**How to complete this task:** Copy exactly, line for line, the part of the listing from the line containing "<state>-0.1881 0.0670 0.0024" through its last line, and nothing else.
:::
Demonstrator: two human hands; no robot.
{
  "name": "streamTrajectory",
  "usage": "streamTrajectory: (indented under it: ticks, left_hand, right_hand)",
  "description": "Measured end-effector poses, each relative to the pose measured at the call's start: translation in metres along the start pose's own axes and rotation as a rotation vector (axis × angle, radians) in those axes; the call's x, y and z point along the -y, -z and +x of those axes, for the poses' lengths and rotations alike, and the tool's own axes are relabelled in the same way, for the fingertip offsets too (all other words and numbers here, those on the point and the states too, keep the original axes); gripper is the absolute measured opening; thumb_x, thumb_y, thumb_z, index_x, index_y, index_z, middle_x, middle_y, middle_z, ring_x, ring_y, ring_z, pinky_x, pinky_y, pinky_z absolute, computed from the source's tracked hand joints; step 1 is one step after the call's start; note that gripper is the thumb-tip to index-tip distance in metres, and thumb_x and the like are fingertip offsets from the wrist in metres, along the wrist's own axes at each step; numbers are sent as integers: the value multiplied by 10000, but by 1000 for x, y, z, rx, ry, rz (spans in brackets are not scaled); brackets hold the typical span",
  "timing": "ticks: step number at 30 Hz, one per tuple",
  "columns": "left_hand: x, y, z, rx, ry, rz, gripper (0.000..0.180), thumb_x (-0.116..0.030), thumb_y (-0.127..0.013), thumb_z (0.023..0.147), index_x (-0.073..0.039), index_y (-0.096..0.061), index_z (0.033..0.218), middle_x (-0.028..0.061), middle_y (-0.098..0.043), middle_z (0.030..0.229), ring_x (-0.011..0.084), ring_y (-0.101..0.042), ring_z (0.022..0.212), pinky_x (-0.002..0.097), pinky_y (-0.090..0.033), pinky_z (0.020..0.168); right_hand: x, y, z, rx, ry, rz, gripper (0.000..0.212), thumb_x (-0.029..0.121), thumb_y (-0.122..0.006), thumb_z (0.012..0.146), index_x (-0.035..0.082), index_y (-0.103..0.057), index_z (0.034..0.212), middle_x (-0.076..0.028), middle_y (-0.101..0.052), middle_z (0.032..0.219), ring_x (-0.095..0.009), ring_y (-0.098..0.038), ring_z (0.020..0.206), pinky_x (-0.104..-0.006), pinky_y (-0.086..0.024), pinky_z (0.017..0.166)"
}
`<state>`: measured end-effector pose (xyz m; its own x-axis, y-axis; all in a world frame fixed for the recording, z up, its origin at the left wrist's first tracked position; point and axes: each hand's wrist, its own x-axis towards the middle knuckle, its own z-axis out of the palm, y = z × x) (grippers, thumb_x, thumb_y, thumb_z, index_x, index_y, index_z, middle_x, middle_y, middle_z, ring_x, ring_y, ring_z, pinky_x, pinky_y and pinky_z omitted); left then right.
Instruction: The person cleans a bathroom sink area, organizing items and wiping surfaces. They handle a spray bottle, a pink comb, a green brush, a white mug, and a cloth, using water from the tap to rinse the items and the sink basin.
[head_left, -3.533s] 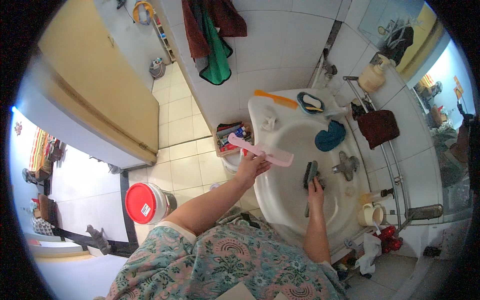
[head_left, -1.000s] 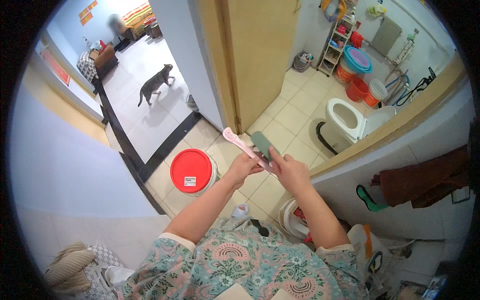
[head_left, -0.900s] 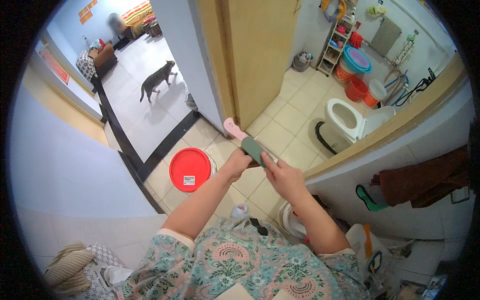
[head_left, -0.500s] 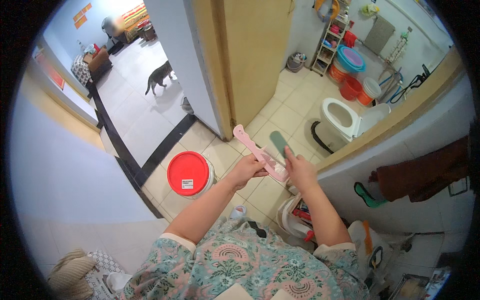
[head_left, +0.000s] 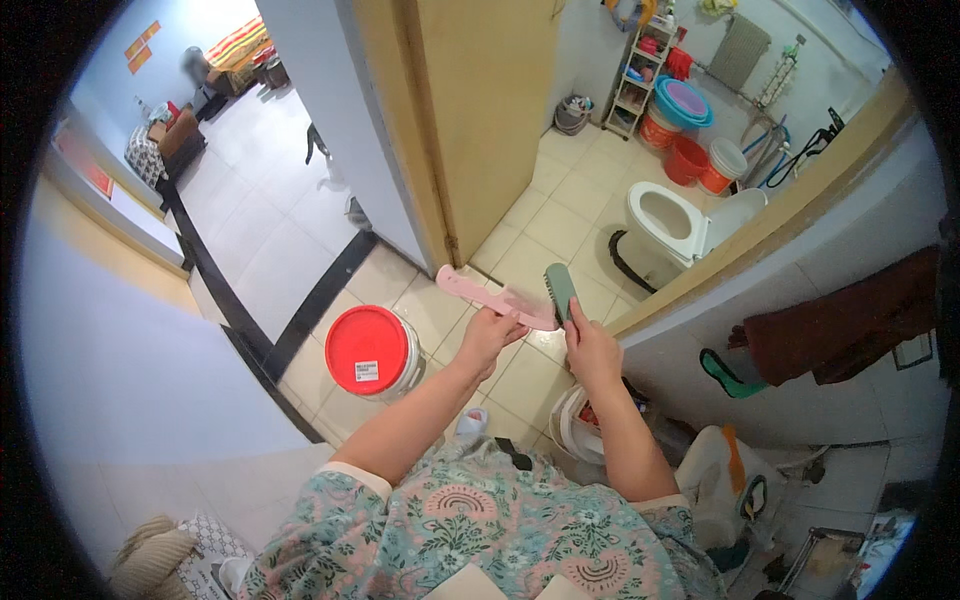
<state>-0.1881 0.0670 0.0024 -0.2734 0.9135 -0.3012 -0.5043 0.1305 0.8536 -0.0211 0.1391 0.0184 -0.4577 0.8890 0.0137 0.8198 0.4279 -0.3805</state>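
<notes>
While the left hand pinches a pink comb, the right hand grips a green brush beside it.

A home bathroom, shown by a toilet, stacked basins, hanging brown towel, tiled floor

The comb is pink, the brush green (bristles dark), the garment floral teal-and-pink.
</notes>
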Motion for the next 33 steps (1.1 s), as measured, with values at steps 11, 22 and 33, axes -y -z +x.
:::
**Response to the task:**
<state>-0.1881 0.0670 0.0024 -0.2734 0.9135 -0.3012 -0.5043 0.1305 0.8536 -0.0211 0.1391 0.0184 -0.4577 0.8890 0.0137 0.8198 0.4279 -0.3805</state>
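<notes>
While the left hand pinches a pink comb, the right hand grips a green brush beside it.

A home bathroom, shown by a toilet, stacked basins, hanging brown towel, tiled floor

The comb is pink, the brush green (bristles dark), the garment floral teal-and-pink.
</notes>
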Motion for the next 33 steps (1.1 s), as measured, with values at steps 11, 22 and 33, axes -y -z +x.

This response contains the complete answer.